These phrases below are semantically similar, but only share 1 word. Lemmatising brings them closer together computationally.

In [53]:
rabbit_1 = nlp("I'm loving these rabbits")
rabbit_2 = nlp("I love this rabbit!")

print([token.lemma_ for token in rabbit_1])
print([token.lemma_ for token in rabbit_2])
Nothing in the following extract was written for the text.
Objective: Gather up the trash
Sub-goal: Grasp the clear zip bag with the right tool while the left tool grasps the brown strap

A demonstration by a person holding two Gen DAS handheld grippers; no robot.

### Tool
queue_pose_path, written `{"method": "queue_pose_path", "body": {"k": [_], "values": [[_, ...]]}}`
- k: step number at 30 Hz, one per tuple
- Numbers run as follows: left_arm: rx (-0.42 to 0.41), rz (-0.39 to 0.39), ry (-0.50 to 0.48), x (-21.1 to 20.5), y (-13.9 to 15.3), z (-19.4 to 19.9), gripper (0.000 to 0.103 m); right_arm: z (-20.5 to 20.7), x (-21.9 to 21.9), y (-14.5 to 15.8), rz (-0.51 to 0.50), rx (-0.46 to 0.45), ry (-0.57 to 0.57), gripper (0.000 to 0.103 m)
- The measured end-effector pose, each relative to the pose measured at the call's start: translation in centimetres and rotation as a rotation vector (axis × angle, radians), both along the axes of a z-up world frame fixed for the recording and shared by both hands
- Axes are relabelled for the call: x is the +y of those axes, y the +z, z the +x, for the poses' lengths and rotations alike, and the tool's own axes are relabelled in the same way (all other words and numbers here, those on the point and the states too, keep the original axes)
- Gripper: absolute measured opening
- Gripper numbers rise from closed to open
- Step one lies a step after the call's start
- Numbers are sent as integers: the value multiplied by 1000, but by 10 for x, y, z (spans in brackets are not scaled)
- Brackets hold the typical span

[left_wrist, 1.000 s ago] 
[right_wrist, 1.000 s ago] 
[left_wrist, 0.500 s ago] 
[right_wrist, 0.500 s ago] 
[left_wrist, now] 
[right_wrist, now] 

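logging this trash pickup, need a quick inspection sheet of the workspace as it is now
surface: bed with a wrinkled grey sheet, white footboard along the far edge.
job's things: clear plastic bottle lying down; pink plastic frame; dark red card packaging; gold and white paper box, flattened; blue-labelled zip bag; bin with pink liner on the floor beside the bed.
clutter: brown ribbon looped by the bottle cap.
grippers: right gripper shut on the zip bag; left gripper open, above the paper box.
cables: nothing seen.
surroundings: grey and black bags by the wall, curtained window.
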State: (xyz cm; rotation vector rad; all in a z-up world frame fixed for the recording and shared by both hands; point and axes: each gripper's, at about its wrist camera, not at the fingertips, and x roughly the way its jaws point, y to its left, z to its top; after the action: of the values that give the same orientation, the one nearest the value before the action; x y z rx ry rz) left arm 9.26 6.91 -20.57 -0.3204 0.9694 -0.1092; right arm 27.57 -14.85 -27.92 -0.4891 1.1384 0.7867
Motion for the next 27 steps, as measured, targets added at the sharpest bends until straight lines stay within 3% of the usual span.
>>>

['-PRON-', 'be', 'love', 'these', 'rabbit']
['-PRON-', 'love', 'this', 'rabbit', '!']


In [54]:
# Let's see what it does to our test phrase
doc = nlp(test_phrase)

In [55]:
print( [token.lemma_ for token in doc])

['-PRON-', 'do', 'not', 'see', '-PRON-', 'cat', '.', '-PRON-', 'have', 'a', 'long', 'tail', ',', 'fluffy', 'ear', 'and', 'big', 'eye', '!', '-PRON-', 'also', 'subscribe', 'to', 'marxist', 'historical', 'materialism', '.', '-PRON-', 'be', 'just', '-PRON-', 'way', '.']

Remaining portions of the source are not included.